以前のような生活に戻れるのは、子供達や若い人にとって良いことだと思います。
ブログも長期にお休みしていましたが、また再開していこうと思います☺
今回は副鼻腔炎についてです。山内診療所にも、副鼻腔炎で受診される方が多いですね。風邪症状のあとから発症するケースが目立ちます。
副鼻腔炎とは
副鼻腔炎とは、鼻の奥にある空洞である副鼻腔の炎症のことを指します。主な症状は以下の通りです。
鼻づまり:副鼻腔が炎症を起こすことで、腫れや粘液がたまり、鼻づまりが起こります。
頭痛:副鼻腔が炎症を起こすことで、痛みが生じます。特に目や額の周りに痛みが生じることが多いです。
熱や倦怠感:副鼻腔炎が進行すると、発熱や倦怠感が生じます。
鼻水:副鼻腔が炎症を起こすことで、鼻水が出ることがあります。
嗅覚の低下:副鼻腔炎が進行すると、嗅覚の低下が生じることがあります。
副鼻腔炎のイラストです。
左のイラストは正常な鼻の様子です。右のイラストは副鼻腔炎が進行した場合の様子です。副鼻腔が炎症を起こして腫れ、粘液がたまっています。
副鼻腔炎の検査
副鼻腔炎の検査方法には、以下のようなものがあります。
・咽頭喉頭内視鏡検査:鼻の奥にある副鼻腔を直接観察する検査法です。鼻の穴から薄い管を通して鏡を入れ、副鼻腔の状態を確認します。この検査法は、痛みが少なく簡便であり、副鼻腔の状態を正確に確認することができます。

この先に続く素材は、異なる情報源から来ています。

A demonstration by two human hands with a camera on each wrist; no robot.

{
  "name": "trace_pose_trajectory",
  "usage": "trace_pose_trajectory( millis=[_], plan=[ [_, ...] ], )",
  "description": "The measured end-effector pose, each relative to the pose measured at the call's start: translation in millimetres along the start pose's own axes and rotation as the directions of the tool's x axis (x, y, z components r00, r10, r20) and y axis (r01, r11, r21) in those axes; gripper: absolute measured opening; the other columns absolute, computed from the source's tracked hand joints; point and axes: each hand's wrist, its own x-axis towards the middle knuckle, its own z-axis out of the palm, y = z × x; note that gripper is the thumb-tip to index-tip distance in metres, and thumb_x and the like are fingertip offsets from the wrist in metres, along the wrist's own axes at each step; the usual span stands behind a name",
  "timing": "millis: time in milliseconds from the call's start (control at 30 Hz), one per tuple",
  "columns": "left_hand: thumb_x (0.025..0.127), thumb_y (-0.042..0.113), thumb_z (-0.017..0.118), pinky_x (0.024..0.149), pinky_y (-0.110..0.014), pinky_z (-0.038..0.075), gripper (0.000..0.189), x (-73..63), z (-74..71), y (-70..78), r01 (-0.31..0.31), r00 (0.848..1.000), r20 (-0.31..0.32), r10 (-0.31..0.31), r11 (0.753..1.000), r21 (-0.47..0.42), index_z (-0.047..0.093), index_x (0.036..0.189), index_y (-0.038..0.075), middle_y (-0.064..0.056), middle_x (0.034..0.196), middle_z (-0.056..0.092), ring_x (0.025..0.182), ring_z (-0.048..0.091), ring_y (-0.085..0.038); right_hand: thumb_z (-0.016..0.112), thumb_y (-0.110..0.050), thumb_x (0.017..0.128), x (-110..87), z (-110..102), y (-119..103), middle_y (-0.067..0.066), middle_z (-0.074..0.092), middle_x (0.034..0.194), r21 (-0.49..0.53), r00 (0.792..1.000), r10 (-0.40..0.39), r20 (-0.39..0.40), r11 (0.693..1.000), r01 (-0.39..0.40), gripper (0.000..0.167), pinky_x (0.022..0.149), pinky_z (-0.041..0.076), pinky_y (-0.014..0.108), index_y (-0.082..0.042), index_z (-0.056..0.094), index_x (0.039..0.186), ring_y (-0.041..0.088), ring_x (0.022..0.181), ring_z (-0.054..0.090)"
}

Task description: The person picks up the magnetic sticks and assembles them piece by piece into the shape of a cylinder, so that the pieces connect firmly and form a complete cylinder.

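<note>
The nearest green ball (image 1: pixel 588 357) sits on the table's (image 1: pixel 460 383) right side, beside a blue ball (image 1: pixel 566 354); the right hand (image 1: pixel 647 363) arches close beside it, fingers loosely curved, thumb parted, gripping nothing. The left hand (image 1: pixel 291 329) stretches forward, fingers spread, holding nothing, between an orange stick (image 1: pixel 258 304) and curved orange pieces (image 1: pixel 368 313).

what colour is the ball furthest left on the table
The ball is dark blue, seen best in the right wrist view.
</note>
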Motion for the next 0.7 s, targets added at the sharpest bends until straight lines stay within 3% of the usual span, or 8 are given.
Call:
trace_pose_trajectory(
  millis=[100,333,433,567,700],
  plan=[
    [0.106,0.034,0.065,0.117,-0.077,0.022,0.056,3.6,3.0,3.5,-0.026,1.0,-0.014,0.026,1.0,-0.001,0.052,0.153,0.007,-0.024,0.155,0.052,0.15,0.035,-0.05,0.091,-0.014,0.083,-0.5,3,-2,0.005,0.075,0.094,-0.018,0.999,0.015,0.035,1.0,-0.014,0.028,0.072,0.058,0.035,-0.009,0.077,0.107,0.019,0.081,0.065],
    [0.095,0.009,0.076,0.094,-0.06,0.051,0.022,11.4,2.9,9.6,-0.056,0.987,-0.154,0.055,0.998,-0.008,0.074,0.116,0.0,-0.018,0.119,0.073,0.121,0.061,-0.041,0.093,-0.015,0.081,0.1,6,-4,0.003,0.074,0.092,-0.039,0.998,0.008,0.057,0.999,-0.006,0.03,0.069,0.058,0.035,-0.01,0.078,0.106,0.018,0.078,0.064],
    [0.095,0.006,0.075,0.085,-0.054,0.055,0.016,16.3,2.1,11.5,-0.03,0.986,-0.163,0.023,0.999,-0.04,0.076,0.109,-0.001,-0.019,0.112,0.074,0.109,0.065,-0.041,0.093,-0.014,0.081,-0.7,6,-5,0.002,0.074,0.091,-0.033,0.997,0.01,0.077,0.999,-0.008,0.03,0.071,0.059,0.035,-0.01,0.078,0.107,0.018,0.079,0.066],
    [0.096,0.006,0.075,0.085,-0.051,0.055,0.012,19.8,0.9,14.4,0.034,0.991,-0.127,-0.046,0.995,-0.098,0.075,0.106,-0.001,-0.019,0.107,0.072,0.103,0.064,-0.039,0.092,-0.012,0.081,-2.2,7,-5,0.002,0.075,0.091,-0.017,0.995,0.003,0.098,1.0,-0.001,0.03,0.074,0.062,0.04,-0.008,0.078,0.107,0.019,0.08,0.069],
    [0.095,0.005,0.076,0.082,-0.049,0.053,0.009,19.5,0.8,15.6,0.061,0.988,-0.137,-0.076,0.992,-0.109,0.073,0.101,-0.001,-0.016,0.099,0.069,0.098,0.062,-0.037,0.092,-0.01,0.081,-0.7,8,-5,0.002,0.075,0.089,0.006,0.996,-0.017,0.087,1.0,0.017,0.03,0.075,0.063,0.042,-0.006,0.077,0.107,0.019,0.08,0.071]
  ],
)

・X線検査:X線を使って副鼻腔の内部を観察する検査法です。この検査法は、副鼻腔の骨格や腫れなどの状態を把握することができますが、炎症や粘液のたまり具合などは正確には確認できません。
・CT検査:副鼻腔を断層撮影する検査法です。この検査法は、副鼻腔の状態を立体的に観察することができます。副鼻腔炎の診断には、X線検査よりもCT検査が正確であり、副鼻腔の炎症や粘液のたまり具合を確認することができます。

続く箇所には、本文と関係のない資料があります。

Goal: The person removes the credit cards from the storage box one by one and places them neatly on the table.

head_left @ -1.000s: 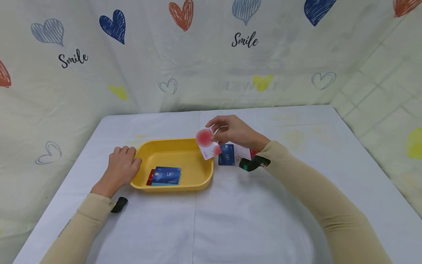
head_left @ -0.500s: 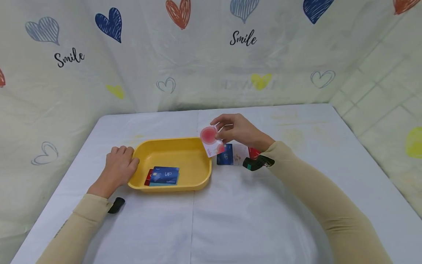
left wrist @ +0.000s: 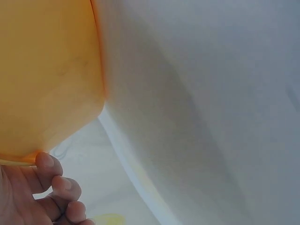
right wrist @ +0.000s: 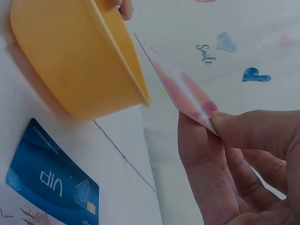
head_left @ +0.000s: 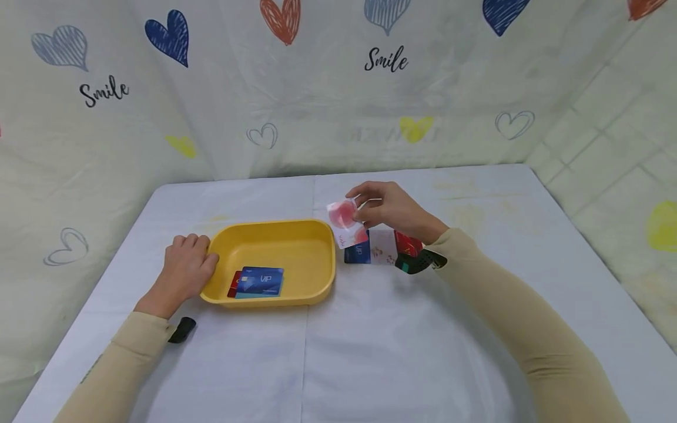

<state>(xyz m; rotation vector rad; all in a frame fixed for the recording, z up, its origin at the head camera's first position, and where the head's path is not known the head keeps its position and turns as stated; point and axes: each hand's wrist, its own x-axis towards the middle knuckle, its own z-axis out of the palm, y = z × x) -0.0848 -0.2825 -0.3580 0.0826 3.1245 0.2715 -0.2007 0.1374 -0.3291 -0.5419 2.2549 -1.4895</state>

CT検査のイラストです。副鼻腔炎が進行した場合のCT画像です。副鼻腔が炎症を起こして腫れ、粘液がたまっていることがわかります。
副鼻腔炎の治療
副鼻腔炎の治療方法は、症状の程度によって異なります。
軽度の副鼻腔炎には薬物療法が、重度の副鼻腔炎には手術療法が必要になる場合があります。
【軽度の副鼻腔炎の治療方法】
薬物療法:抗生物質やステロイド剤、抗ヒスタミン剤などが使用されます。これらの薬物は、炎症を抑えたり、粘液のたまりを解消するために用いられます。この治療法は、軽度の副鼻腔炎に有効です。
症状別治療法
痛み:アセトアミノフェン(カロナール)、ロキソニンなどで治療します。
鼻水:抗ヒスタミン薬、ステロイド鼻噴霧薬であるフルチカゾン(アラミスト、フルナーゼ)の局所投与を行います。
副鼻腔に貯留した液の排膿:カルボシステイン、ムコサールの内服を行います。
抗生剤については、発症早期はウイルス感染の可能性が高く、抗生剤は使用せずに治療することが多いです。
感冒症状後に発症し、10日以上たっても症状が改善しない場合、ウイルス性鼻副鼻腔炎よりも細菌性鼻副鼻腔炎が疑わしいとされ、抗生剤を処方します。
細菌性で抗生剤を検討する所見として、以下の3つがあります。
・10日以上たっても改善傾向がみられず継続する症状
・39度以上の発熱や膿性の分泌物や副鼻腔の痛みを認める場合
・風邪感染症などの改善の中で醜状が再度悪化してきた場合
したがって、発症10日未満の急性鼻副鼻腔炎の大部分の症例はウイルス性感染症ですが、症状持続する場合は抗生剤を使用します。
使用する抗生剤
アモキシシリン、オーグメンチンを5~10日間使用します。
【重度の副鼻腔炎の治療方法】
重度の副鼻腔炎には、以下のような治療法があります。
手術療法:薬物療法や点滴療法が効果がない場合、または副鼻腔炎が慢性化している場合には、手術療法が行われます。手術療法には、以下のような方法があります。
・内視鏡的副鼻腔手術(FESS):鼻の穴から薄い管を通して内視鏡を入れ、副鼻腔の内部を観察しながら手術を行う方法です。副鼻腔内の病的な部分を取り除くことで、副鼻腔炎の治療を行います。
・バルーン拡張副鼻腔プラスティー:バルーンを使用して副鼻腔の開口部を広げることで、副鼻腔内の空気の流れを改善し、副鼻腔炎の治療を行います。